** Activity **
Return the complete listing that follows, with each line reproduced exactly.

** Supplied information **
+ + + +

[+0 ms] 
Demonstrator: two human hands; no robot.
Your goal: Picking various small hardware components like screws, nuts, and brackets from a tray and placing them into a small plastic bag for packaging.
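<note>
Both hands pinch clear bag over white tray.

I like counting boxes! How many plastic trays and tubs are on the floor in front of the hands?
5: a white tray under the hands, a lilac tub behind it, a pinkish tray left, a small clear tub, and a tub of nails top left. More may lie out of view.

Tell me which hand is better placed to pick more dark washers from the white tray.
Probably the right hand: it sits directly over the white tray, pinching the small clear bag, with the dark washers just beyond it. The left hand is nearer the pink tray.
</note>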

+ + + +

** Answer to this problem **
[+0 ms] 
Demonstrator: two human hands; no robot.
Your goal: Picking various small hardware components like screws, nuts, and brackets from a tray and placing them into a small plastic bag for packaging.
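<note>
Both hands pinch clear bag over white tray.

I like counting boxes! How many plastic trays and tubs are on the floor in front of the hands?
5: a white tray under the hands, a lilac tub behind it, a pinkish tray left, a small clear tub, and a tub of nails top left. More may lie out of view.

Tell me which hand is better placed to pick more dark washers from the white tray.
Probably the right hand: it sits directly over the white tray, pinching the small clear bag, with the dark washers just beyond it. The left hand is nearer the pink tray.
</note>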

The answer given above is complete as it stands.